→ Task to carry out
Produce an exact copy of the lines from the line that contains "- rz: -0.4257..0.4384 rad" to the end of the listing below.
—————
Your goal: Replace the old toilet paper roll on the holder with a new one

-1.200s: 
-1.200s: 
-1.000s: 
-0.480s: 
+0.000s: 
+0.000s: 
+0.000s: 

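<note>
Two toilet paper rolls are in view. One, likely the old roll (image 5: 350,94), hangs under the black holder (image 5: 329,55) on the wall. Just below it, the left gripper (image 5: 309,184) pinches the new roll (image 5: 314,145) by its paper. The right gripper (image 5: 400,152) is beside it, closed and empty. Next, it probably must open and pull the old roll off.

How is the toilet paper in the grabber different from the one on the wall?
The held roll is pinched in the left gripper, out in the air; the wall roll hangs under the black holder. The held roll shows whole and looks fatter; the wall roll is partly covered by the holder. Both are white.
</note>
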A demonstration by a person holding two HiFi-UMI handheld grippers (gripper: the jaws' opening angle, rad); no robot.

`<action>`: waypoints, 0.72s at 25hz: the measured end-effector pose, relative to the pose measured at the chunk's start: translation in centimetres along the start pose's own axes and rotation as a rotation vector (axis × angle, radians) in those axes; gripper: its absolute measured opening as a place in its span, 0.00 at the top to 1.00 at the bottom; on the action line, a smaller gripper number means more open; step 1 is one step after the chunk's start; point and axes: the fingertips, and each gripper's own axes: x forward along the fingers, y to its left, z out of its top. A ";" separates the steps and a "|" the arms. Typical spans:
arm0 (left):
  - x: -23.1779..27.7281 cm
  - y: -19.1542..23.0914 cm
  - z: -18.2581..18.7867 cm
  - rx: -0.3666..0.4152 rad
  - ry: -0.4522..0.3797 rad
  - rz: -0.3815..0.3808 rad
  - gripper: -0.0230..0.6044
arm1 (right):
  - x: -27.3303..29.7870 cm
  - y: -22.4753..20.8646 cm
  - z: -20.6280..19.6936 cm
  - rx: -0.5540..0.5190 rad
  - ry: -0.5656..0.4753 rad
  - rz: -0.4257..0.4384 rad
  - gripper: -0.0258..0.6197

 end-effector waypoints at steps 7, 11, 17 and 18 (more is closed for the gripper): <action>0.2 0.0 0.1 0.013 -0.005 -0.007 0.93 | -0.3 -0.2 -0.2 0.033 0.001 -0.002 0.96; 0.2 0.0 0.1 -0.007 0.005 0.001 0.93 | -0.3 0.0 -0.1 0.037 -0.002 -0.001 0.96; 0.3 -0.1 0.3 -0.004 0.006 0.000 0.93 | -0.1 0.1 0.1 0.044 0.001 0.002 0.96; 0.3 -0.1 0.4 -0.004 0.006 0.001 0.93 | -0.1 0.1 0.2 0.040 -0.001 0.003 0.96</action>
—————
→ Answer to this exercise
  - rz: -0.4257..0.4384 rad
  - gripper: -0.0258..0.6197

 end-effector waypoints at steps 7, 11, 17 and 18 (more is closed for the gripper): <action>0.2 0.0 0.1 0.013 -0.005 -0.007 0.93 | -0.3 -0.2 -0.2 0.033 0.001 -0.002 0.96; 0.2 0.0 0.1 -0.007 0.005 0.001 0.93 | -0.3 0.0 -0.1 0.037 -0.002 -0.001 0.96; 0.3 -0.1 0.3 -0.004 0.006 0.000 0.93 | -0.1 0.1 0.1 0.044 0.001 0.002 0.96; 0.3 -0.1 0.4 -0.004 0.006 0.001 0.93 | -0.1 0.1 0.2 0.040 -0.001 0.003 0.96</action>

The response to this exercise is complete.